All dates are loading in a different timezond from source to BICS…
Any idea why is it happening?
I noticed the same behavior. Typically, I have seen client-server applications store dates in the timezone of the location where the database is located. So if a web-application stores its data in the UK but have users in the US, all dates entered in the web application by US users get converted to UK timezone as they get stored in the database. Upon retrieval of the dates to be displayed on the web application, the application converts from UK timezone of the database to where the user is located at (based on their profile setup). So for example, if the same data entered by a US user is retrieved by a user located in Australia, the dates show up on the web application in the Australian timezone.
I haven’t tested all this with BICS but just to give you an idea of what may be happening.
Regards,
Mazen
How to run multiple jobs in a single transaction using oracle DataSync?
regards@sadashiv
Can you please provide a little more detail on what you are trying to do? Maybe an example can help. I am not sure I understand what you mean by jobs in a single transaction.
Regards,
Mazen
I have two connections in DataSync v2.1 one to an on premise db called “on_premise” and one to database cloud service “Dbaas”. Then I click on “projects”, “relational data”, “data from table”. I see two “records/tasks”.
First task:
connection=on-premise
source table= table_A
target table= table_A
load strategy = Add new, update existing
Second task:
connection=Dbaas
source table=table_B
target table=table_B
load strategy = add new, update existing
Three questions when I run the job:
1. In first task, data will move from and on-premise database to cloud db. True ?
2. In second task, data will move from cloud db. to on-premise database. True ?
3. For both tasks I have different connections. I understand that based on that it knows where the source table resides, how does it know where the target table resides ?
Mohammad,
To answer your questions 1 and 2, you will need to look under Jobs. Select the Job in question and in the lower part of the screen click on Ordered Tasks. Each Task has its corresponding Primary Source and Primary Target specified. So this is what tells you where the target table resides. If you want to change the target, you can create a new Job and as you do that you can switch the connections to map them to what you need them to be. A typical example is when you are first loading data into a test database and then when you finalize your work you want to switch to a Production database. In that case all you have to do is create a new Job and map the Target database to the Production Database. Hope this helps.
-Mazen
Hi,
I have a two source tables i want to join both tables and load data to target. for e.g., i have a A and B table in source and C table in target, in A table 1,2,3 columns are there and in B table 1,2,3,4,5 columns are there and in target c table have 1 column only so i want to move 1 column data from A and B table to C table is it possible in Data Sync.

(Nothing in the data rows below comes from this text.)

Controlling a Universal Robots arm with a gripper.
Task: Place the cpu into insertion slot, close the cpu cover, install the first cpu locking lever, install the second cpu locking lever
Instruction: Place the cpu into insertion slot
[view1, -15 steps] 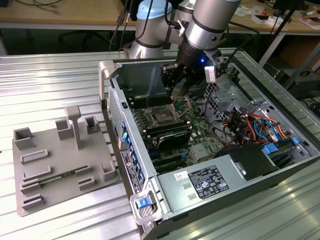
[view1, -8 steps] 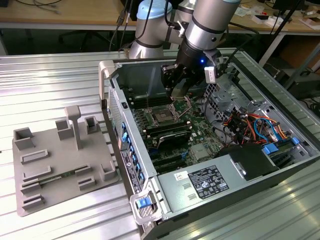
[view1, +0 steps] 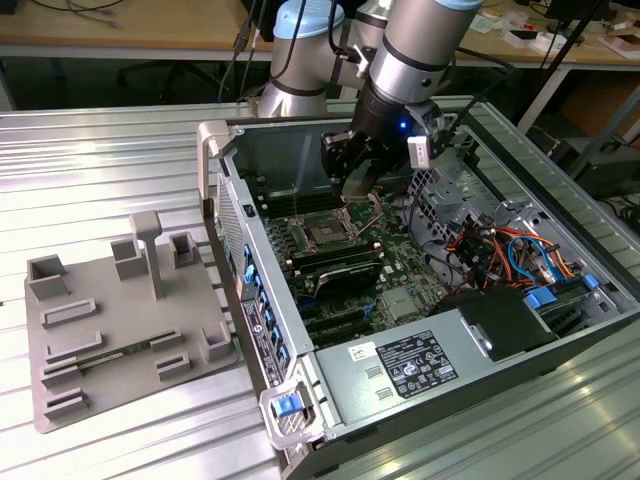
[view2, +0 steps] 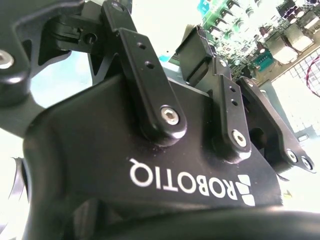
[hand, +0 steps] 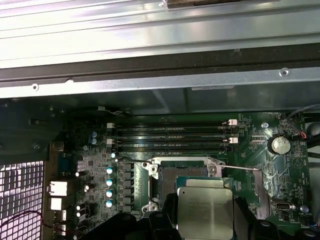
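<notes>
One cpu (hand: 205, 214), dull silver top turned toward the first wrist view, pinched on two opposite edges by two dark fingers (hand: 165, 222) of the one gripper (view1: 352, 178), jaws closed on the chip. Hangs over one edge of the one insertion slot (hand: 172, 182), partly hiding it, not seated. Held clear above the green circuit board (view1: 400, 265) in the exterior view. Around the slot a thin metal rim, with one thin metal rod (hand: 241, 169) running out from a corner. Counted in the first wrist view: four long black memory slots (hand: 170, 129) side by side beyond the socket, five blue-topped capacitors (hand: 109, 182) in a column beside it, one round coin cell (hand: 279, 145). One arm (view1: 420, 50), silver-grey with pale blue joint caps, reaching down from the top of the exterior view, wrist tilted into one open computer case (view1: 225, 170). Black link bars (view2: 150, 85) close up in the second wrist view, with a strip of the board beyond. Inside the case one grey power supply (view1: 400, 365) and a bundle of blue and orange cables (view1: 515, 250). Case lying on a ribbed metal table (view1: 100, 170). On the exterior view's left, flat on that table, one grey fixture plate (view1: 110, 330) with several upright blocks. Behind, a wooden workbench (view1: 120, 30) with loose cables on top.
</notes>
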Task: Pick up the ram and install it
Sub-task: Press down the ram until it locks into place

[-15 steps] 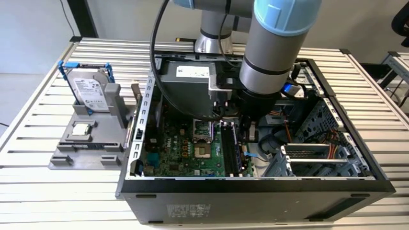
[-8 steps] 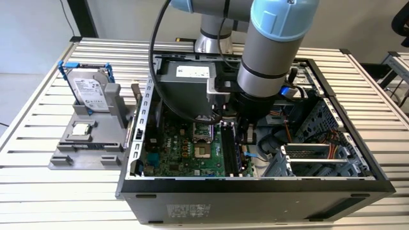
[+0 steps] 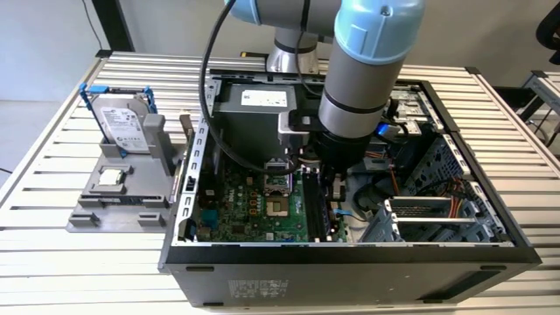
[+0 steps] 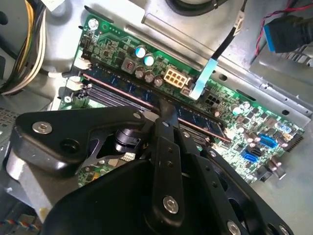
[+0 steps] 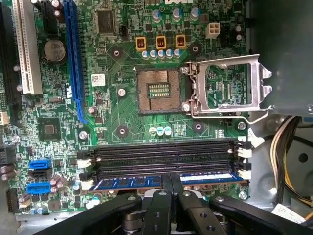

Yes you can do that by using “Data from Query” in DataSync from under Project -> Relational Data. You can basically write any SQL query in there to extract data from multiple source tables, join them or union them, and select only the columns you need to load into the target table. Better test the SQL query in another client tool to make sure it gives you the expected result and then copy-paste it into DataSync.